### Task requirements
Scan the data beneath this task and copy each line that includes "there".

### Recorded data

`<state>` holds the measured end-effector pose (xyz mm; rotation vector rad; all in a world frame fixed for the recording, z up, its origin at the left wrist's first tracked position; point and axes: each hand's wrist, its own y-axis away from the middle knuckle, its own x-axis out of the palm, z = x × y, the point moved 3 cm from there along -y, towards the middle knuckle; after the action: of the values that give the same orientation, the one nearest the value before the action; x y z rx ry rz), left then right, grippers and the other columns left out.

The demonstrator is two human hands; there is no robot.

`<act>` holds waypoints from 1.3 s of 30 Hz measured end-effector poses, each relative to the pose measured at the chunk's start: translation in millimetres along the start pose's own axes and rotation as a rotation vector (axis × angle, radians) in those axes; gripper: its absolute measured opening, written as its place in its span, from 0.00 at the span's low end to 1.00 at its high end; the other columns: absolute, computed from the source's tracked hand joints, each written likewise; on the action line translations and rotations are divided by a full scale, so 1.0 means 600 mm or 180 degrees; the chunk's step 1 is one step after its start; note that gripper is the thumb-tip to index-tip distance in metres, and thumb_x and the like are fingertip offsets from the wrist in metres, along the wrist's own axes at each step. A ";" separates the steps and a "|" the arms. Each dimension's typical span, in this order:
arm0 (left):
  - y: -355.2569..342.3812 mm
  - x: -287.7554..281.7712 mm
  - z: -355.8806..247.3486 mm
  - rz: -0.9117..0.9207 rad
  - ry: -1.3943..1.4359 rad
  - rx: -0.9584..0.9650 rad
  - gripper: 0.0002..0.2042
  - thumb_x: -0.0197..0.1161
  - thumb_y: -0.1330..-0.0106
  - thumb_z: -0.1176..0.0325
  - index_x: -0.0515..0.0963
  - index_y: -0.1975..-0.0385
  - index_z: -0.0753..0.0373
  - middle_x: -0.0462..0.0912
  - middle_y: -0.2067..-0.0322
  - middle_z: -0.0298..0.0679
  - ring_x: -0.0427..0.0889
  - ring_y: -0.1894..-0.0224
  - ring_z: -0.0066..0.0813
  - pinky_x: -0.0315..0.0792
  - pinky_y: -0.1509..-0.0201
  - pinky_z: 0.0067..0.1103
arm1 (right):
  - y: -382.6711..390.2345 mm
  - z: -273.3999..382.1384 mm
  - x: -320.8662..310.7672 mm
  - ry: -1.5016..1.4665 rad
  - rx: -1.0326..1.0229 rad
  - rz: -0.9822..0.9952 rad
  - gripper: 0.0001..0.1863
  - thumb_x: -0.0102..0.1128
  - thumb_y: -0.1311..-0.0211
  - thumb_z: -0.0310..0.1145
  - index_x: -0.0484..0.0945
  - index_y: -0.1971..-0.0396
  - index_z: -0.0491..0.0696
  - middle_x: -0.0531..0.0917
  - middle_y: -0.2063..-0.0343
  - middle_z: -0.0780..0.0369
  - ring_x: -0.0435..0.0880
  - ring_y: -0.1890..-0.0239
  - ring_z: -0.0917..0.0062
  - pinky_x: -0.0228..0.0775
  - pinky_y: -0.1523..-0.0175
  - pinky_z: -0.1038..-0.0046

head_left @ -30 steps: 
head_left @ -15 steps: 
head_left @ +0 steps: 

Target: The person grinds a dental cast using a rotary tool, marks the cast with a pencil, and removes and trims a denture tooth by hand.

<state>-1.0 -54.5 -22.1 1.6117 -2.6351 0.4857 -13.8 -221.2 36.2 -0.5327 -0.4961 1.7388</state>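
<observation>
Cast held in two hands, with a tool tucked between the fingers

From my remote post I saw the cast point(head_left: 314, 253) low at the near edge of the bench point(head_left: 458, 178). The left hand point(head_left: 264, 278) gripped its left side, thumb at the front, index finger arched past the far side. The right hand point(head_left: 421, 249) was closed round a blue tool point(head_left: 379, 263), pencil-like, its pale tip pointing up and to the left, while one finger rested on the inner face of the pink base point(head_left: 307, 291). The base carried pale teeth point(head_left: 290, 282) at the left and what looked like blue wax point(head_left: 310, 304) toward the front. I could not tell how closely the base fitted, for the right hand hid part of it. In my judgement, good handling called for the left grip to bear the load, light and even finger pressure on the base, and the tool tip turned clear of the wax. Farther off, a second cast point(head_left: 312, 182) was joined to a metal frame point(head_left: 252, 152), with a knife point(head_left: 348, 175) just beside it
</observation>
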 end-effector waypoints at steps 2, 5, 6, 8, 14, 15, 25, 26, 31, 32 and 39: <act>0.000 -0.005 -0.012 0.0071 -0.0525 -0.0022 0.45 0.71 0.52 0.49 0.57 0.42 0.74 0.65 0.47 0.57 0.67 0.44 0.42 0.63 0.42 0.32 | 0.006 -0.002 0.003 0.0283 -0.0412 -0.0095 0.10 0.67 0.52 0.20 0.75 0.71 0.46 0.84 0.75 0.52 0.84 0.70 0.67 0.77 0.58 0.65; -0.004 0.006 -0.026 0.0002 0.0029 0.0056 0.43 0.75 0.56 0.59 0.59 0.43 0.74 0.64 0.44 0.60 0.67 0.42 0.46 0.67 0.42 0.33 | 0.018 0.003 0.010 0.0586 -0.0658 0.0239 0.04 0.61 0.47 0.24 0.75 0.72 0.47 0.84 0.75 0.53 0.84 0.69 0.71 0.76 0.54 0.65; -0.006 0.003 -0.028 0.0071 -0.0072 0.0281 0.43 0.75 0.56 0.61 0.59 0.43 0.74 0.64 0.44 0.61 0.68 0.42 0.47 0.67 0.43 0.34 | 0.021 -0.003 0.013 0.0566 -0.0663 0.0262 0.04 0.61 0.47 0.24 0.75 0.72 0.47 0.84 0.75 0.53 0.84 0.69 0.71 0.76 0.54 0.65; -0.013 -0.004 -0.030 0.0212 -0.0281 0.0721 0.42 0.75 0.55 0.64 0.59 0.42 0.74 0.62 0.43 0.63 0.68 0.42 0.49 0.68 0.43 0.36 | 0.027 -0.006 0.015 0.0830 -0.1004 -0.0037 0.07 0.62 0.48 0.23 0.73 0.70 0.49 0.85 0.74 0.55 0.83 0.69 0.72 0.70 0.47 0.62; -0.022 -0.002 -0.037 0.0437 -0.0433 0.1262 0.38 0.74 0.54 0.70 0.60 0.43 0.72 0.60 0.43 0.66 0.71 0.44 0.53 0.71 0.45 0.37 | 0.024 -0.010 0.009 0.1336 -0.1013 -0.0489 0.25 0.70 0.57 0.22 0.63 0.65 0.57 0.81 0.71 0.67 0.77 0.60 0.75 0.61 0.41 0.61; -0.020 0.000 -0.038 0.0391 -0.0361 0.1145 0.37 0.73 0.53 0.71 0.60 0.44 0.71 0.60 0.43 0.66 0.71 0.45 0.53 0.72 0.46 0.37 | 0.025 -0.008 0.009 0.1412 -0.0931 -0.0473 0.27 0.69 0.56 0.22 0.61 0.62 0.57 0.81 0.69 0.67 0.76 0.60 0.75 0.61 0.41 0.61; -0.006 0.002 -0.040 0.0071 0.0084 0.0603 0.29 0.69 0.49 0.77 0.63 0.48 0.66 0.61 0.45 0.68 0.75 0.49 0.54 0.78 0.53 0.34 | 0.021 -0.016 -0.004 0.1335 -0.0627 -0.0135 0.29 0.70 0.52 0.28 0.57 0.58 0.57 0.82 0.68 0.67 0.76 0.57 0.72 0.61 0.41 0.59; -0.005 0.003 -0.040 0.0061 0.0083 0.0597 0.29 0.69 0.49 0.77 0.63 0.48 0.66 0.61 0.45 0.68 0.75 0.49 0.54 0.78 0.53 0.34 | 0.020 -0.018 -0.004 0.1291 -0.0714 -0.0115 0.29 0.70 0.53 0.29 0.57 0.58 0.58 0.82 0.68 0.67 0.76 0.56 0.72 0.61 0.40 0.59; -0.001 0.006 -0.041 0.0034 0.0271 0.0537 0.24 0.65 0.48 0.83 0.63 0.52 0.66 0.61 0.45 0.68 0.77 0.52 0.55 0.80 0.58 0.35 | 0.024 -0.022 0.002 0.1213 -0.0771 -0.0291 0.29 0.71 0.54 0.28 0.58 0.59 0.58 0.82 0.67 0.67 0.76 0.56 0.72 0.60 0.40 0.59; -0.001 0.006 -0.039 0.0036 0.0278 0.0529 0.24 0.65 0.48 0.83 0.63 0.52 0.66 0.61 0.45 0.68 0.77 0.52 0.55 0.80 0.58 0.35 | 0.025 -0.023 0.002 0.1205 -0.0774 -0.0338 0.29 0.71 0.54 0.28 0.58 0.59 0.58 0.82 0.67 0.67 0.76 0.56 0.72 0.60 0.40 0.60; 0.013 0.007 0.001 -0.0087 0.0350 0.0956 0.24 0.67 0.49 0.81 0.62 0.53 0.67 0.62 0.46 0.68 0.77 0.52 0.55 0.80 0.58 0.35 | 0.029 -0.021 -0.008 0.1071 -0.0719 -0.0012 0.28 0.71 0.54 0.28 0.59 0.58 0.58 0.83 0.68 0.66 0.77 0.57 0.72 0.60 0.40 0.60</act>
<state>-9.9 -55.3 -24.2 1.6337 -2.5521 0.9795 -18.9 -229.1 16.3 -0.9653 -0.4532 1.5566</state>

### Task response
`<state>` holds the measured end-effector pose (xyz mm; rotation vector rad; all in a world frame fixed for the recording, z up, its origin at the left wrist's first tracked position; point and axes: each hand's wrist, its own y-axis away from the middle knuckle, its own x-axis out of the palm, z = x × y, the point moved 3 cm from there along -y, towards the middle knuckle; after the action: of the values that give the same orientation, the one nearest the value before the action; x y z rx ry rz), left then right, grippers and the other columns left out.
The demonstrator is two human hands; there is no robot.

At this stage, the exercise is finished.